Whether it is a greenfield project or a modification to an existing facility, Adryan Consultants has the engineering experience in various processes in the (Bio-) Pharmaceutical and High-End Food industry. We can deliver highly skilled professionals and/or a dedicated group of engineers who can provide engineering-related services such as design, supervision, execution, creation of drawings and specifications, process automation (from URS, FDS, SDS to implementation and qualification) and make recommendations to the client.
This includes clean rooms and air treatment (HVAC), fermentation processes, downstream processes, aseptic filling processes, CIP, SIP, freeze-drying, sterilization, water and steam treatment (WFI, purified water, clean steam), etc.
The projects in the Oil, Gas & Chemicals industries are maintained according to more demanding standards for safety, quality, health and environment. In this sector Adryan Consultants has experience with the design, construction and commissioning of typical equipment, such as dryers, evaporators, extruders, cyclones, filters, reactors and tanks.

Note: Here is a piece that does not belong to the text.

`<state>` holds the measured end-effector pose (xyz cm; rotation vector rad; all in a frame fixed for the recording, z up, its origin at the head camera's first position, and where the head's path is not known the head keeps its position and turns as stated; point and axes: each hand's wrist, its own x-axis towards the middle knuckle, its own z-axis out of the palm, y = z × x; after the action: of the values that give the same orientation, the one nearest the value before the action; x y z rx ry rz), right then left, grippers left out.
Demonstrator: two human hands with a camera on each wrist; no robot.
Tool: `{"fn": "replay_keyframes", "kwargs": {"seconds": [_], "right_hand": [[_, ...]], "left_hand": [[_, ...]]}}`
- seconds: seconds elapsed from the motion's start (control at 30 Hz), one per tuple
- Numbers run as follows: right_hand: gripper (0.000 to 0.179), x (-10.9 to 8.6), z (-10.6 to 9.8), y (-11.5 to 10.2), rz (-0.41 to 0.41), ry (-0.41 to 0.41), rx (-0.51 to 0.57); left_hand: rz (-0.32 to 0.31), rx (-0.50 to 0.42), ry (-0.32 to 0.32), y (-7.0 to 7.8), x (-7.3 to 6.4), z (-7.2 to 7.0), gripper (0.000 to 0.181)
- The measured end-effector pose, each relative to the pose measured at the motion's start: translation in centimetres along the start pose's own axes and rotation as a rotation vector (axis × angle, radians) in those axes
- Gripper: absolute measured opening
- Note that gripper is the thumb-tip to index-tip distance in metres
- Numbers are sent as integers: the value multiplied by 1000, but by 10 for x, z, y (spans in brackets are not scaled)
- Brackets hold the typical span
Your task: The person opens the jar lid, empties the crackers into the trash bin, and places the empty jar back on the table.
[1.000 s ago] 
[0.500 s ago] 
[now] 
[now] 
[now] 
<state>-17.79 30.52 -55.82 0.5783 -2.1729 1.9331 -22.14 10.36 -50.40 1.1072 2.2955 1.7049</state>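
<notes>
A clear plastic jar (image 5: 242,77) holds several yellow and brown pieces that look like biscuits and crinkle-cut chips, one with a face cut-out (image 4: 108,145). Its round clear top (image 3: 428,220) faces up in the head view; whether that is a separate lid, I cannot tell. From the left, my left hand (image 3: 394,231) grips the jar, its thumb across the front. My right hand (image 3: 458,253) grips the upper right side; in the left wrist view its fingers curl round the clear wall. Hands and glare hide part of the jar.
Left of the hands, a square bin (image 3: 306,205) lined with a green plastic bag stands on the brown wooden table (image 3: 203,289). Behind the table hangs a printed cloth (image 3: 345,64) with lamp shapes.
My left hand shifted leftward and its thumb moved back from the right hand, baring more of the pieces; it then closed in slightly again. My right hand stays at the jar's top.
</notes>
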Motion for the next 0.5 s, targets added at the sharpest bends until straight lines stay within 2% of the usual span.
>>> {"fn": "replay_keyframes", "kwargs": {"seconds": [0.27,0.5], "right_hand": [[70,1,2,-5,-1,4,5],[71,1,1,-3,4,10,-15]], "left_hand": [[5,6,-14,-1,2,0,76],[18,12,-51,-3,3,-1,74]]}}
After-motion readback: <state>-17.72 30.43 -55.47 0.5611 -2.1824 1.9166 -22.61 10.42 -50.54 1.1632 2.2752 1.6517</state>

All the projects we undertake are engineered and carried out in close cooperation with the customer and any third party suppliers. We start by evaluating the feasibility of a project, followed by design and construction of customized equipment. We ensure successful execution of the project or replacement and subsequent follow-up.
In a nutshell: We take on, organize and execute the entire job, start to finish, relieving the customer of all the issues of coordination, planning, supervision and hand-over.
Adryan Consultants has a highly skilled and experienced group of senior consultants who help our customers in various ways, for example:
- facilitating a high-level preliminary meeting for project start-ups
- performing gap analyses in order to qualify systems and asset management
- execution of pre-audits to get a facility IGZ, EMA and FDA ready, mainly focussing on quality systems, production, maintenance, packaging and logistics.
“The goal of technology transfer activities is to transfer product and process knowledge between development and manufacturing, and within or between manufacturing sites to achieve product realization. This knowledge forms the basis for the manufacturing process, control strategy, process validation approach, and ongoing continual improvement” (source: ICH Q10 (Pharmaceutical Quality System).
Adryan Consultants has successfully executed several Tech transfer projects. Typically we are hired to manage the overall project, including process transfer and manufacturing process scale-up.
In those cases we established a dedicated Process Team of bioprocess engineers who are responsible for the implementation process steps and for the execution of the pre-GMP and first GMP runs, with the support of QA, QC, Bioprocess Support and other departments related to production.
Technology Transfers occur between two parties (a Sending Site and a Receiving Site), within any transfer of the product life cycle, e.g.:
- laboratory to laboratory scale
- laboratory to development/pilot scale
- development to clinical manufacturing
- development to launch/commercial manufacturing
- drug substance to secondary manufacture
- lead manufacturer to third party manufacturer.
Our standard approach to Process Validation consists of the following stages:
- Stage 1 – Process Design: The commercial manufacturing process is defined during this stage based on knowledge gained through development and scale-up activities, according to the ICH Q8 (R2) Pharmaceutical Development.
- Stage 2 – Process Qualification: During this stage, the process design is evaluated to determine if the process is capable of reproducible commercial manufacturing.
- Stage 3 – Continued Process Verification: Ongoing assurance is gained during routine production that the process remains in a state of control.
Adryan Consultants can be your partner in achieving a successful technology transfer.